_TASK BRIEF_
The expected output is exactly the lines below, starting at the line with "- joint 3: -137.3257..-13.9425" and ending at the line with "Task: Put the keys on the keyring", both included; no other line belongs in it.

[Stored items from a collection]
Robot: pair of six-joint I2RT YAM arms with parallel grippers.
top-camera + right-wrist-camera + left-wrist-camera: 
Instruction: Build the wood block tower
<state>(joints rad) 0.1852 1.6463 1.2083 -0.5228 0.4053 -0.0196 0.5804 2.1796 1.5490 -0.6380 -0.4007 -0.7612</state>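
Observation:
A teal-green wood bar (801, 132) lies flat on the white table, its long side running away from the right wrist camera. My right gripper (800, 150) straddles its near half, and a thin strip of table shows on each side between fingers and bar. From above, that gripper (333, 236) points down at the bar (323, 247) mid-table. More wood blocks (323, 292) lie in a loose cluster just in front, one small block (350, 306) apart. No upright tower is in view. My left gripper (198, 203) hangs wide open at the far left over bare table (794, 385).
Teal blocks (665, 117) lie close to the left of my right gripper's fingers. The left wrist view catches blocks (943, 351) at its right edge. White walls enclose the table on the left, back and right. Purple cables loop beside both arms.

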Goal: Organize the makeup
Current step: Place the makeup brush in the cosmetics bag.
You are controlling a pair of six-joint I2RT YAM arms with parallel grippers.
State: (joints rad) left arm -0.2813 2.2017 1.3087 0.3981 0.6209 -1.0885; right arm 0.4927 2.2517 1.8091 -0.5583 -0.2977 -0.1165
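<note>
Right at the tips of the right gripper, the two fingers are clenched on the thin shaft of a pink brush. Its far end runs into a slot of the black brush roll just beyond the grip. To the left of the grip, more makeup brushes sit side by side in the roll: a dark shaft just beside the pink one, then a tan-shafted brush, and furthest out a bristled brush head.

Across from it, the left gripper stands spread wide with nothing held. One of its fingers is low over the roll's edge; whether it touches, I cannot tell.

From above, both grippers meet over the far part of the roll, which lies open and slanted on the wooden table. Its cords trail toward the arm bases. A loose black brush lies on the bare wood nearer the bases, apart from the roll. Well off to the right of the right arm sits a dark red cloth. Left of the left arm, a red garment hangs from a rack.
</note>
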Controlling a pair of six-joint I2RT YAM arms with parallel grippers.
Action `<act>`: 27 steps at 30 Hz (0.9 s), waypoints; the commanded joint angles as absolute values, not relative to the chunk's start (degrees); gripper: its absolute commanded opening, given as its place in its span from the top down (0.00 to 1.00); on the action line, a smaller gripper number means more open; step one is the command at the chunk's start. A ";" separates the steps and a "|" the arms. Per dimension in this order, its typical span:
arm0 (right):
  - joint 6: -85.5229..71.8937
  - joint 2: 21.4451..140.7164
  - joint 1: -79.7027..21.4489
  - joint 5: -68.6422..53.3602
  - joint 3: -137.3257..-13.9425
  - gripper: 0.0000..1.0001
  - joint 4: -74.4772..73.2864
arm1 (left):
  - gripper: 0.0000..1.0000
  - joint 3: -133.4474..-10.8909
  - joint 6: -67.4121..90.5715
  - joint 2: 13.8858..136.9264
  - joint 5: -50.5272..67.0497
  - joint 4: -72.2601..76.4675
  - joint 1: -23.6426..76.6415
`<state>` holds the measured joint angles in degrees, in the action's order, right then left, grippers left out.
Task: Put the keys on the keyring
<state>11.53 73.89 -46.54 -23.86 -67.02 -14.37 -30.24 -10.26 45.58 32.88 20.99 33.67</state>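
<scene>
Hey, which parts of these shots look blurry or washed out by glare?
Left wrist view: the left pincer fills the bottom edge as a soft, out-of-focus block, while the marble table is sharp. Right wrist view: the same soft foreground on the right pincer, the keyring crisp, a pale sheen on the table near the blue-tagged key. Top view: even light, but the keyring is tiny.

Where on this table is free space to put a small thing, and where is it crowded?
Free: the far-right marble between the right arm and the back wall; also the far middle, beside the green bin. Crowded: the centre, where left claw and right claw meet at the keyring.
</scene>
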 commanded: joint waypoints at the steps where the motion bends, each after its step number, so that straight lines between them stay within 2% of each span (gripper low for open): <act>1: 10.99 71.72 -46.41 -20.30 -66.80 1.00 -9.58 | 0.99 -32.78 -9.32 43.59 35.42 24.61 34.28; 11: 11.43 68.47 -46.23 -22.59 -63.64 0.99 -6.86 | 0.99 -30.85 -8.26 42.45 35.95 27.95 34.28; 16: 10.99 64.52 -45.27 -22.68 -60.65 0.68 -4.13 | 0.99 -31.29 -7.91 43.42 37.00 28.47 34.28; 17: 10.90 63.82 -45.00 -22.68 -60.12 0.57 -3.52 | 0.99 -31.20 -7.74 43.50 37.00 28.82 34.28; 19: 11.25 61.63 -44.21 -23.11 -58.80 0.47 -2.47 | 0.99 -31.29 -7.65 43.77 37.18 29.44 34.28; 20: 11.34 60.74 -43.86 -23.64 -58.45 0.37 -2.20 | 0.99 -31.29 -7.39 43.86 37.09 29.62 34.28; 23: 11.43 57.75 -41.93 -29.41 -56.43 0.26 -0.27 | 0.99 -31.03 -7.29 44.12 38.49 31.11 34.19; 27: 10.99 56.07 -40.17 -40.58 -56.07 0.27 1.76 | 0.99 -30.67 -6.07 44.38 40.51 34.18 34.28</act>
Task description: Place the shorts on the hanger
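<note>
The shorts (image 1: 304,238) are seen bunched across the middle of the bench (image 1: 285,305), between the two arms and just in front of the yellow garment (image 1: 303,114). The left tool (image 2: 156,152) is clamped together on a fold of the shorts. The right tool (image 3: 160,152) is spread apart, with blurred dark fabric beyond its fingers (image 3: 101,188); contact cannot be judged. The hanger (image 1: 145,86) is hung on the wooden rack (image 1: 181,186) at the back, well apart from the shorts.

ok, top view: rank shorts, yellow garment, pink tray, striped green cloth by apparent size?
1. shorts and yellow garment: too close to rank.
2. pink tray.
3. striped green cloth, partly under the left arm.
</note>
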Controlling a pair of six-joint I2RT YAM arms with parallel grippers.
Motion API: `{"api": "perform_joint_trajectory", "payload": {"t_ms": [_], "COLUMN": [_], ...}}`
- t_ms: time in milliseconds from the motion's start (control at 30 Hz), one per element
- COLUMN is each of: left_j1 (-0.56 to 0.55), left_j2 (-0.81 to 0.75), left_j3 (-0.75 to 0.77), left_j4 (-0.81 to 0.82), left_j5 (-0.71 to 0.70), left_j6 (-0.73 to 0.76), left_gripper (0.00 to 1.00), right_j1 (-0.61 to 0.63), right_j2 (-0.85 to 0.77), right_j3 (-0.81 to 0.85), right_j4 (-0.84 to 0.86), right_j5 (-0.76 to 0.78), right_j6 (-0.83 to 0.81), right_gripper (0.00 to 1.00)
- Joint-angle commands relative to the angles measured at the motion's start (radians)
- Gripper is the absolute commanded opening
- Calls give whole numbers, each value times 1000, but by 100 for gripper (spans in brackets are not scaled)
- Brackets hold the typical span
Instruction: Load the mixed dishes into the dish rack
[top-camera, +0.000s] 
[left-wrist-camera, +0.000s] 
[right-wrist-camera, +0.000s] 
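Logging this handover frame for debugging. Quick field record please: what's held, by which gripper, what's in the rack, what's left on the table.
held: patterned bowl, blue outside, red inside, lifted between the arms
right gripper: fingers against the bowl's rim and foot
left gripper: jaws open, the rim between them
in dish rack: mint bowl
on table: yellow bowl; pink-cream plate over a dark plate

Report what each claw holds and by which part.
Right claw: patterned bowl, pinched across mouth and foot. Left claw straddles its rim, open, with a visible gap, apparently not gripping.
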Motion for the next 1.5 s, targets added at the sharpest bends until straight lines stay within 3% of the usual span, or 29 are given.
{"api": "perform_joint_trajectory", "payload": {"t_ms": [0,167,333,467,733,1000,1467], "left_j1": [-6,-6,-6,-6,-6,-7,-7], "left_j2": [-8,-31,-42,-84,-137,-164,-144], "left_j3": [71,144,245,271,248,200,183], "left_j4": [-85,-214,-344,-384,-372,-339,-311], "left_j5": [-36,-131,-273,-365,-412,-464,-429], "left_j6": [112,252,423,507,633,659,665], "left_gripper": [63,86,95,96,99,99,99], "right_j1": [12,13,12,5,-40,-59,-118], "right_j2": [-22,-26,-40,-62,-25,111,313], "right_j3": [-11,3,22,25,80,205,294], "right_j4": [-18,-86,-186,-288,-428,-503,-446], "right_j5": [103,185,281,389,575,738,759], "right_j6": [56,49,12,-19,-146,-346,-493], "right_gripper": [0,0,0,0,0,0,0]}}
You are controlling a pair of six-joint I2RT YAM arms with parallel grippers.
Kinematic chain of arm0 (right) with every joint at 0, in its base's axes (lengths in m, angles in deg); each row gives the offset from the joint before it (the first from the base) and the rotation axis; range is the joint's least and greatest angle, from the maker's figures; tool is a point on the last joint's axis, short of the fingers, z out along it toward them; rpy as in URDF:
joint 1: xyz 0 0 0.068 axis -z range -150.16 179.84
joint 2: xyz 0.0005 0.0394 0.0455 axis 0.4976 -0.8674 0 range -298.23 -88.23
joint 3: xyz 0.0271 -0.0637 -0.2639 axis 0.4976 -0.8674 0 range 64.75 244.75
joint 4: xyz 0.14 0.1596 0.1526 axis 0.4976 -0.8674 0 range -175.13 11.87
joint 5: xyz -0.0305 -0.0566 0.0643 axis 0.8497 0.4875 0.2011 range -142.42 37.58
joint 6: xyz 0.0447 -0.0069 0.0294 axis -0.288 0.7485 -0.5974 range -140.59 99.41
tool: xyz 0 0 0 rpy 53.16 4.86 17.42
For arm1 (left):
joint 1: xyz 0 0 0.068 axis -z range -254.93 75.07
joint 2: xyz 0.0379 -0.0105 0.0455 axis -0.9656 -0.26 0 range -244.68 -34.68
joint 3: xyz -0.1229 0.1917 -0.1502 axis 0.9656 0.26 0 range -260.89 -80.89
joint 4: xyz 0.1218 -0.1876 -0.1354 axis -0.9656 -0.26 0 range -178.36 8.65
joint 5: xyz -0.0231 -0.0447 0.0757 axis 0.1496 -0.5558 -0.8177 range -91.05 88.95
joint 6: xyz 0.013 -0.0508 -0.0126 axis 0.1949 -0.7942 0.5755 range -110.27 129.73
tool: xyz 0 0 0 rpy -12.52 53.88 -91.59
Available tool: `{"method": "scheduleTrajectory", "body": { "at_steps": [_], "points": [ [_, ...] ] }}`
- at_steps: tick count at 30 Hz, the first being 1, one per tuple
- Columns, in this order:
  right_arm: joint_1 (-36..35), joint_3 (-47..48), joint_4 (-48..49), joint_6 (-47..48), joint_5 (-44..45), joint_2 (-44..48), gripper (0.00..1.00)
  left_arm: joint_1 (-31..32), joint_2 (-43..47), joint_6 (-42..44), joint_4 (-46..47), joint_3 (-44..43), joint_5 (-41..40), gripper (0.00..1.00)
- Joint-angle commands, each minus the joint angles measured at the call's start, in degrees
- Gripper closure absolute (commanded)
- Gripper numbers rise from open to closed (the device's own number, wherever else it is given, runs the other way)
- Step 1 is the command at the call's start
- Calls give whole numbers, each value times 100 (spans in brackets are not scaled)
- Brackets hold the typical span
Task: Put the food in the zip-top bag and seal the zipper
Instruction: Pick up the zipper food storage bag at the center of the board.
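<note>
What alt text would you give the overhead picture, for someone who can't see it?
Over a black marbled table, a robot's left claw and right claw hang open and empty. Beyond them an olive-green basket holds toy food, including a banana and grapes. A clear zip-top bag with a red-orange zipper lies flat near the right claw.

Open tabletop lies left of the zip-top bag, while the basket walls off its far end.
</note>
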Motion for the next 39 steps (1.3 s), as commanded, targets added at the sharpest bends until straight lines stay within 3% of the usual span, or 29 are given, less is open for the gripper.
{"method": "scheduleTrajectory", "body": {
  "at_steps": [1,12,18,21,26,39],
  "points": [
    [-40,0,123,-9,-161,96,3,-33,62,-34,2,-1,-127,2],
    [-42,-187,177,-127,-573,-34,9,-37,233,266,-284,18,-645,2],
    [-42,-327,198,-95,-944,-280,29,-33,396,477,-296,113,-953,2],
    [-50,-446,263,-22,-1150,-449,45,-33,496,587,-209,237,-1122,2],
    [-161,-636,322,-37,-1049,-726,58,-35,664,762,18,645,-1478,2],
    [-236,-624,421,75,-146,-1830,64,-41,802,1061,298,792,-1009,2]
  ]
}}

_YOUR RESPONSE_
  - joint 3: -137.3257..-13.9425
  - gripper: 0.0000..1.0001
  - joint 4: -74.4772..73.2864
arm1 (left):
  - gripper: 0.0000..1.0000
  - joint 3: -133.4474..-10.8909
  - joint 6: -67.4121..90.5715
  - joint 2: 13.8858..136.9264
  - joint 5: -50.5272..67.0497
  - joint 4: -72.2601..76.4675
  - joint 1: -23.6426..76.6415
`<state>` holds the measured joint angles in degrees, in the action's order, right then left, grippers left out.
Task: Put the keys on the keyring

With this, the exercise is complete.